Retype the listing exactly, minus its pictures.

━━━━━━━━

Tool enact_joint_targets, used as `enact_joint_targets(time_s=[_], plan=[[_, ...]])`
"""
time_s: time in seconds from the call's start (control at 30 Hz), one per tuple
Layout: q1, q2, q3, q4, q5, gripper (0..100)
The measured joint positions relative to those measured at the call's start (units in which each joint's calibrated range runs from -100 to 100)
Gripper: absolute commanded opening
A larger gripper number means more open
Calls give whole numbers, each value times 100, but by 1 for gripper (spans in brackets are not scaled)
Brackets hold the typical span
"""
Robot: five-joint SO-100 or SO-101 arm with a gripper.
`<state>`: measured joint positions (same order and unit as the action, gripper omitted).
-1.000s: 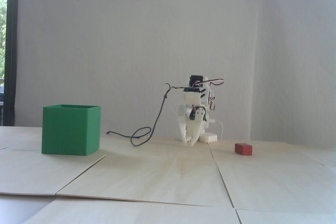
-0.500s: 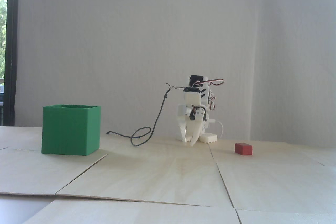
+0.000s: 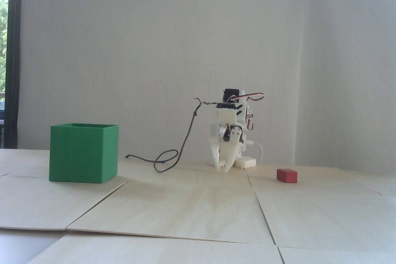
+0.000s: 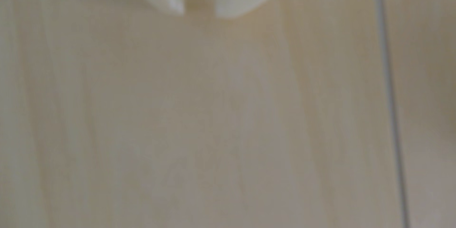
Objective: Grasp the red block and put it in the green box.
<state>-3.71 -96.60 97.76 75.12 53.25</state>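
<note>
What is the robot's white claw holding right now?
Nothing. The white two-finger gripper points down at the pale wooden table with only a small empty gap between its tips. The small dark-red rectangular block lies untouched to its right in the fixed view.

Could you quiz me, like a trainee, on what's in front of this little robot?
1. True or false: the red block is inside the green box.
2. In the fixed view, the block lies on which side of the gripper: A) left, B) right?
3. Fill in: the gripper holds ____.

Key: 1 false, the block lies on the wooden table, apart from the box. 2 B. 3 nothing; the wrist view shows only bare wood beneath its fingertips.
</note>
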Motion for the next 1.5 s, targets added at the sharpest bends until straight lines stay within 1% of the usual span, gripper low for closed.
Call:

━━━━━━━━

(Output of the task):
Tool enact_joint_targets, used as `enact_joint_targets(time_s=[_], plan=[[_, ...]])`
"""
time_s: time in seconds from the call's start (control at 30 Hz), one per tuple
Layout: q1, q2, q3, q4, q5, gripper (0..100)
The measured joint positions relative to those measured at the call's start (units in which each joint's calibrated range runs from -100 to 100)
Gripper: absolute commanded opening
A larger gripper number means more open
Calls give whole numbers, each value times 100, but by 1 for gripper (spans in brackets are not scaled)
Brackets hold the typical span
"""
Robot: five-joint SO-100 or SO-101 arm with a gripper.
`<state>`: measured joint positions (same order and unit as the action, gripper omitted).
-1.000s: 
-0.500s: 
+0.000s: 
+0.000s: 
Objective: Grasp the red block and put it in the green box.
<state>-3.71 -96.60 97.76 75.12 53.25</state>
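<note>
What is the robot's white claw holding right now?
Nothing. The white two-finger gripper points down at the pale wooden table with only a small empty gap between its tips. The small dark-red rectangular block lies untouched to its right in the fixed view.

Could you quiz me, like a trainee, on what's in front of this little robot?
1. True or false: the red block is inside the green box.
2. In the fixed view, the block lies on which side of the gripper: A) left, B) right?
3. Fill in: the gripper holds ____.

Key: 1 false, the block lies on the wooden table, apart from the box. 2 B. 3 nothing; the wrist view shows only bare wood beneath its fingertips.
</note>
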Motion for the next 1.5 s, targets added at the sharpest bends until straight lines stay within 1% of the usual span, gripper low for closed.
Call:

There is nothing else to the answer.